_Work required_.
Below is a listing. Quote from it, exactly, the lines from the one containing "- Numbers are" down to the one containing "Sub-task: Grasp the", both ends included, and nothing else.

_Input for this task_.
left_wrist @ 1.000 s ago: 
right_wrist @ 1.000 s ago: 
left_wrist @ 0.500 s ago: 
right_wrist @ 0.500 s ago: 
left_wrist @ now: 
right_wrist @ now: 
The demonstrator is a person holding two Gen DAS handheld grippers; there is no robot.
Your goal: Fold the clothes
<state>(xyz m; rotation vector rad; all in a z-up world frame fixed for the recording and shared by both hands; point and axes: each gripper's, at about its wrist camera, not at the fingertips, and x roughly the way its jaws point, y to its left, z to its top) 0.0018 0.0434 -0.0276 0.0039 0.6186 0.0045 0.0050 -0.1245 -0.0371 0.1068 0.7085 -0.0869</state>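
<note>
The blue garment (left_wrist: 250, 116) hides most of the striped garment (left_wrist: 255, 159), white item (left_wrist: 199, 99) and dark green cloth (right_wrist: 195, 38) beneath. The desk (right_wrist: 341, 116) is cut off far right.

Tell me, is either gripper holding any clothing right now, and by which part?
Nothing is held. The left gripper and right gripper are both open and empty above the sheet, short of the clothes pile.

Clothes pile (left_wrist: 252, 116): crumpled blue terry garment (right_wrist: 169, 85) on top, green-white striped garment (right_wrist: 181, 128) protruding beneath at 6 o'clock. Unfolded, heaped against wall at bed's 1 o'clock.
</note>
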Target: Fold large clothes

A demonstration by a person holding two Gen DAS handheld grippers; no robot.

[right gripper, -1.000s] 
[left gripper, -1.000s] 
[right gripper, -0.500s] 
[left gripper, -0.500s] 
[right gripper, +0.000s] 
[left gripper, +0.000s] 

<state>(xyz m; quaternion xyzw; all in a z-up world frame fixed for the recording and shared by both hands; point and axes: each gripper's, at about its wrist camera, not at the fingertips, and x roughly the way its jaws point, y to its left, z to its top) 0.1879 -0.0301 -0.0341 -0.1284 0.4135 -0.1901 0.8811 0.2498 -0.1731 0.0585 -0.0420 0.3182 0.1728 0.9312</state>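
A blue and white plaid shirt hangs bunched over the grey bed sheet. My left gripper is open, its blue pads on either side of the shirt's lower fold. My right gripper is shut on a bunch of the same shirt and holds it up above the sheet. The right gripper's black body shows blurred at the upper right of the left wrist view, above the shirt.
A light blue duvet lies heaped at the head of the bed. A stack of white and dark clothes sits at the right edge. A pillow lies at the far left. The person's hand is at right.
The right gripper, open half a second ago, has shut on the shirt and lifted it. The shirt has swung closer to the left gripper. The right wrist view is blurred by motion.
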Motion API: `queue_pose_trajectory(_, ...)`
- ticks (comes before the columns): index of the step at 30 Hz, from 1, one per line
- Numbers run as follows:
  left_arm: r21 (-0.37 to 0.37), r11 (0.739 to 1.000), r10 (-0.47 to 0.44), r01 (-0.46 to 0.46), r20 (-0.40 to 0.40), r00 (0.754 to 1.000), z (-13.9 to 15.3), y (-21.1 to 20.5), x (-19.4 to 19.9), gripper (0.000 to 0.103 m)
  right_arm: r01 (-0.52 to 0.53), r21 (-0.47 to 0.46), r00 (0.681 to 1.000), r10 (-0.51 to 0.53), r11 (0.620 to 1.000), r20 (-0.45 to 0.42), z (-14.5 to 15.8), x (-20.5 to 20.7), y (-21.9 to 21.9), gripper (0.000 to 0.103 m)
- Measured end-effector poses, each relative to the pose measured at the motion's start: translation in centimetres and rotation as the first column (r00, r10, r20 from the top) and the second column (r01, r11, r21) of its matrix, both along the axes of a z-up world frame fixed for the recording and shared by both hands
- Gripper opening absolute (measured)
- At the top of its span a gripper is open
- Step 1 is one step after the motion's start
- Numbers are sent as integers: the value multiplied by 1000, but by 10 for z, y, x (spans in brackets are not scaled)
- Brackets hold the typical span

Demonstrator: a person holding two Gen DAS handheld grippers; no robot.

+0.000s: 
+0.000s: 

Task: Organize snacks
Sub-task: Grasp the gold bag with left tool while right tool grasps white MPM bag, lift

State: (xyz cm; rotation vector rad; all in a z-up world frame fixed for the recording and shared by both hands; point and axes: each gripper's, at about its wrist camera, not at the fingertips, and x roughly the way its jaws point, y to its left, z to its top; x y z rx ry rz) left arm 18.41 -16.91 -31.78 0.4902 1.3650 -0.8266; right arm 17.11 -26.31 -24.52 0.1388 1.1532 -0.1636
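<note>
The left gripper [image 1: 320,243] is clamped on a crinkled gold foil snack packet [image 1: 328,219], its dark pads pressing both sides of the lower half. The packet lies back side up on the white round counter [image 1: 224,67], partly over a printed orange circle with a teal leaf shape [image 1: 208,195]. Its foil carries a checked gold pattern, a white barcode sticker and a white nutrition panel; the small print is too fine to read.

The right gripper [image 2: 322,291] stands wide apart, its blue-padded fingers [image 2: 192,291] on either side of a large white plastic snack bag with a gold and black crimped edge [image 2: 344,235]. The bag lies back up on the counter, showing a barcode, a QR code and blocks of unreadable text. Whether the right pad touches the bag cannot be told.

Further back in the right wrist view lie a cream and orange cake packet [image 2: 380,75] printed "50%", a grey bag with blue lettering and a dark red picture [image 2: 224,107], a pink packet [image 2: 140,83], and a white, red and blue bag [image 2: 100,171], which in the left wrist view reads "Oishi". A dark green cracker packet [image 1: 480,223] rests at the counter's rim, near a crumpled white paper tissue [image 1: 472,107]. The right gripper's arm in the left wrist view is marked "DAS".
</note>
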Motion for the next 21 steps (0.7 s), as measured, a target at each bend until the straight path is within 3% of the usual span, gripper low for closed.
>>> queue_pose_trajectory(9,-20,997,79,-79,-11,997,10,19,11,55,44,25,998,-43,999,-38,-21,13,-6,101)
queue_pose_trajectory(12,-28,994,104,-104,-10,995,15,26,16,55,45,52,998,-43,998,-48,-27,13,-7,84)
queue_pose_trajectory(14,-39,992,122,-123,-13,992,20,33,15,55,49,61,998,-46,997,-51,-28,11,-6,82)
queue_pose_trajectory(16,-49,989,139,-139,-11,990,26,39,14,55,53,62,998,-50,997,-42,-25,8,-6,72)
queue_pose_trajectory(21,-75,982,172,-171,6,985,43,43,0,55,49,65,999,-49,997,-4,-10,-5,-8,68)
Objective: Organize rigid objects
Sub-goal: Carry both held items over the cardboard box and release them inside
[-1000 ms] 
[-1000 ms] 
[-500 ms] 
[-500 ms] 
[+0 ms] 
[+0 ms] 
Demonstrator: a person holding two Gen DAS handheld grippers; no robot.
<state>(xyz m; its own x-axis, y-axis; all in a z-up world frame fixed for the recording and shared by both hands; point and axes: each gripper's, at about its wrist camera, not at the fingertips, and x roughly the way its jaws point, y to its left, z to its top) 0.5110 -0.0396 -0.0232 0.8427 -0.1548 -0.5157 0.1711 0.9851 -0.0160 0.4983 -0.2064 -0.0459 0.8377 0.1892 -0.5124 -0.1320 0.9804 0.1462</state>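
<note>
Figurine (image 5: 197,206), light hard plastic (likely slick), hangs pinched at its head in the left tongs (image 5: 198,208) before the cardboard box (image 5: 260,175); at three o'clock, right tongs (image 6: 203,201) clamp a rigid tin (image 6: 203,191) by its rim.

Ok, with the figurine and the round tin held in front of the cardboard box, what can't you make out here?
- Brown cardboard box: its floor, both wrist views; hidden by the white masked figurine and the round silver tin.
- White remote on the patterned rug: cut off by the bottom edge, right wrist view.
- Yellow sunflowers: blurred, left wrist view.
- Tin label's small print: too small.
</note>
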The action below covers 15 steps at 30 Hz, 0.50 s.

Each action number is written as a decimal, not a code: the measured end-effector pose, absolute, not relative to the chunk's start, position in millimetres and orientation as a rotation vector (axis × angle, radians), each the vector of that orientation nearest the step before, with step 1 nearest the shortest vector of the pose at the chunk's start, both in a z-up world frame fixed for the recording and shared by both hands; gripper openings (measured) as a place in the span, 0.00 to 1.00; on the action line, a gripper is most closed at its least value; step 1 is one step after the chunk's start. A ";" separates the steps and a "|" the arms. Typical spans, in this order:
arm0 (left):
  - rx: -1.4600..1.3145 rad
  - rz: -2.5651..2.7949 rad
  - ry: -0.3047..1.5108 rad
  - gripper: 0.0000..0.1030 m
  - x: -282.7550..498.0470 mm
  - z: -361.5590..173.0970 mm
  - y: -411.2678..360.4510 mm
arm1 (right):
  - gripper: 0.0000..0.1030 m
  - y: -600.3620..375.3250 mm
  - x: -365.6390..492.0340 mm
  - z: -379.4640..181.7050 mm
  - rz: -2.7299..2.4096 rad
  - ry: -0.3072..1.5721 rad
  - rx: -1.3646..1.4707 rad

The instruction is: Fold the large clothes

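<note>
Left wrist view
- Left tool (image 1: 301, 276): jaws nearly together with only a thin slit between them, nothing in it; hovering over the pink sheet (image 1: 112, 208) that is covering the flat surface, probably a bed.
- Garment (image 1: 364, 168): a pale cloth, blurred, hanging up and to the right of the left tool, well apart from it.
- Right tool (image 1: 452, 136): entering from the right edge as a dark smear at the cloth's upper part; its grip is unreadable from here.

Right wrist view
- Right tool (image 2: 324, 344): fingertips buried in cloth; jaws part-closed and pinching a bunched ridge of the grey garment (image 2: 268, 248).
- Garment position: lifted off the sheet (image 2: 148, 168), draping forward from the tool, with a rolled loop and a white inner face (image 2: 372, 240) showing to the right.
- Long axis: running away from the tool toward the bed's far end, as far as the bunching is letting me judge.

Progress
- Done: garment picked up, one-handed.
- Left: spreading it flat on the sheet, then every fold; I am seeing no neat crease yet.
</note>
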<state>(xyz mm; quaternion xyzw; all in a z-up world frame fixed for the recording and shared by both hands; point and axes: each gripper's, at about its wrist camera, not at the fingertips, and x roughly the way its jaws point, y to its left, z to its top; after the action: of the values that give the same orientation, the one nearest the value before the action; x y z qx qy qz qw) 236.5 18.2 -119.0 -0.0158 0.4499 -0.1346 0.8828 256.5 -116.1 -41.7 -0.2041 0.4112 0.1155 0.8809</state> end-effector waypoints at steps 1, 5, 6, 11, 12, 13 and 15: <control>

_Task result_.
- Numbers are sent as integers: the value multiplied by 1000, but by 10 for z, y, x (spans in brackets are not scaled)
- Brackets hold the typical span

Demonstrator: a person holding two Gen DAS handheld grippers; no robot.

+0.000s: 
+0.000s: 

Task: Organize snacks
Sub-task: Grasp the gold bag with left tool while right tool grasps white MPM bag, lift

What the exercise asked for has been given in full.